While citing a host of historical precedents such as Constantin Brancusi, Henry Moore, Isamu Noguchi, Paul Cézanne and more, South Korea–based painter and ceramic artist Gippeum Roh possesses a singular confidence in the originality of her work. This confidence is in part backed by her close reading of 20th-century French philosopher Maurice Merleau-Ponty’s Phenomenology of Perception (1945). Chapters on Cézanne and art in general describe Merleau-Ponty’s thesis that art is only ever the representation of one’s lived experience. Roh translates the French philosopher’s theories to her practice, saying: “The themes in my work — nature, still life, light, shadow — are as old as time, and yet my work has its own originality because it is expressed through my eyes and hands.”

Roh’s paintings have the flattened perspective of Cézanne’s apples, the muted color palette and tight interlocking composition of a Giorgio Morandi still life, and a hint of the sensuousness of Georgia O’Keeffe’s flowers and landscapes. Asked about the source of her visual repertoire, Roh says, “My painting is about the everyday things that I bring to my studio. I collect things and place them, just as in the long tradition of still life painting. Light and shadow; natural, cool or warm light play an important role in revealing the appearance and essence of objects.” In addition to her paintings, Roh creates three-dimensional ceramic sculptures born from her two-dimensional work. Shapely yet contained, they are reminiscent of Jean Arp’s ambiguous, biomorphic forms. Roh explains her source material: “My sculpture comes from the patterns in my paintings. When I’m resting or needing some distance from one of my paintings, I tend to create a sculpture.”
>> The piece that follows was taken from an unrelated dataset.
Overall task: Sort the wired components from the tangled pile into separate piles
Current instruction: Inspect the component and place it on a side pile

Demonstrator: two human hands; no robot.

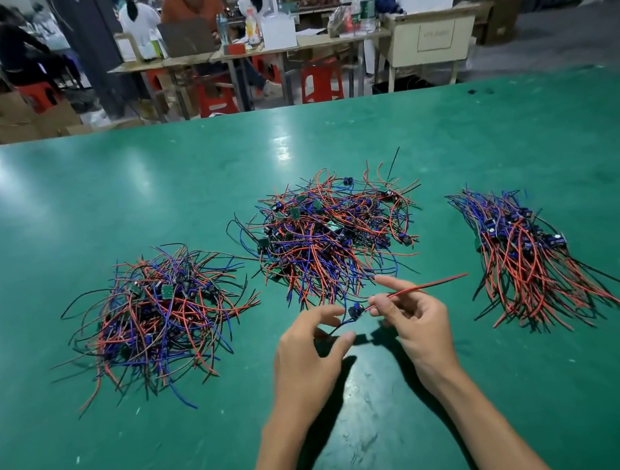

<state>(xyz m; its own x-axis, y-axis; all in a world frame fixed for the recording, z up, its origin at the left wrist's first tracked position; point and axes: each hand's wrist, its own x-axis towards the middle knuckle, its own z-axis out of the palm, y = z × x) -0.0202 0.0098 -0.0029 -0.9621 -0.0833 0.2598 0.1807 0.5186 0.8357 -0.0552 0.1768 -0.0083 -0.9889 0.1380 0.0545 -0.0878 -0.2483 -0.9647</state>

With a background in the applied arts including design and fashion, Roh has more recently been embracing art for art’s sake, which, as a child, seemed to be the domain of the tortured and the abject: “I liked art and drawing even when I was very young, but the life and work of the famous artists I learned about in school always seemed so depressing, and this wasn’t my reality. I had a happy life, so I thought I could only be a designer and not an artist.” Roh is learning that it turns out you can be an artist without the tortured soul. In 2019, Roh exhibited paintings and sculptures in a group show in St. Moritz, and earlier this year, she had a solo exhibition of paintings in Seoul. Roh happily reports: “My studio is currently under renovation — it will be the first time having my own art studio.”